- _What is needed_
Search the listing for "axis" and copy every line where it appears.
☆ ☆ ☆
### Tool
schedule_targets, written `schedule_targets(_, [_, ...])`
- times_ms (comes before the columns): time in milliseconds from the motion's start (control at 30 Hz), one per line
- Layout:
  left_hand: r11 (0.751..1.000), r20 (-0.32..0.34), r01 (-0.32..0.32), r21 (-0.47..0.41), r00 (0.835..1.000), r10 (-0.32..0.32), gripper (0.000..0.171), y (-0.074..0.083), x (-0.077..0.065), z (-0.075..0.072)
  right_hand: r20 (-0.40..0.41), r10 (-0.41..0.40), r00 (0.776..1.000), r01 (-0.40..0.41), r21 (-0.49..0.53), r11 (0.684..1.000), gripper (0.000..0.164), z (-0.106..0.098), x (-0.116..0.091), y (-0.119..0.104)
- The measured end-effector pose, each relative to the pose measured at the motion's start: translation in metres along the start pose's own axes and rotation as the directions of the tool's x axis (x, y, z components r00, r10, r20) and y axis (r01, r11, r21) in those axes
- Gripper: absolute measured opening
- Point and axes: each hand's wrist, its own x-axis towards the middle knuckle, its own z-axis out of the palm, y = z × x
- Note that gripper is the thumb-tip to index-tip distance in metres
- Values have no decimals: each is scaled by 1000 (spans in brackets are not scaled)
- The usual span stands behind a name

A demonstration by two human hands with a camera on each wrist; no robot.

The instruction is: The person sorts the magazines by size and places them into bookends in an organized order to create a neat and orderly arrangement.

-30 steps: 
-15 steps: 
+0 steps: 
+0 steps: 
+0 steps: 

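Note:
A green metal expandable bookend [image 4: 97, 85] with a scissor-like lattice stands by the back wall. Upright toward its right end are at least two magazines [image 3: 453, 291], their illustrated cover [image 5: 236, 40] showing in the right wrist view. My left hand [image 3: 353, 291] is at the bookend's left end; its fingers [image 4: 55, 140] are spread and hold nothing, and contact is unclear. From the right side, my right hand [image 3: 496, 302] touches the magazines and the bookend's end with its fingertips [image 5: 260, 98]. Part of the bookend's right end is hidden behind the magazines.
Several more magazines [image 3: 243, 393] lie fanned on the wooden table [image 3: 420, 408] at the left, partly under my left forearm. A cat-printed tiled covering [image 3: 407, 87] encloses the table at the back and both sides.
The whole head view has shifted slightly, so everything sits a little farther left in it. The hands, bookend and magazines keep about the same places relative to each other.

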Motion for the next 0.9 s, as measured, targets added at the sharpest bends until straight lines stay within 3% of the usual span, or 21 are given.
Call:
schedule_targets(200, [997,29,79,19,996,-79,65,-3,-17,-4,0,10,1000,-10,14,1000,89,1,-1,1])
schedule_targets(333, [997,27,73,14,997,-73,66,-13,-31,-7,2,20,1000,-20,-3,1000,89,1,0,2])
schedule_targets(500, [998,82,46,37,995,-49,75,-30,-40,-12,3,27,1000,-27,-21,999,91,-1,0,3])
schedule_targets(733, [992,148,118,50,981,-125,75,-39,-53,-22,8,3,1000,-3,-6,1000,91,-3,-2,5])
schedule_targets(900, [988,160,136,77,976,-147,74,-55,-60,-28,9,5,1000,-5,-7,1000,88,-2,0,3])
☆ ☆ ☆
- _Answer to the exercise_
- The measured end-effector pose, each relative to the pose measured at the motion's start: translation in metres along the start pose's own axes and rotation as the directions of the tool's x axis (x, y, z components r00, r10, r20) and y axis (r01, r11, r21) in those axes
- Point and axes: each hand's wrist, its own x-axis towards the middle knuckle, its own z-axis out of the palm, y = z × x

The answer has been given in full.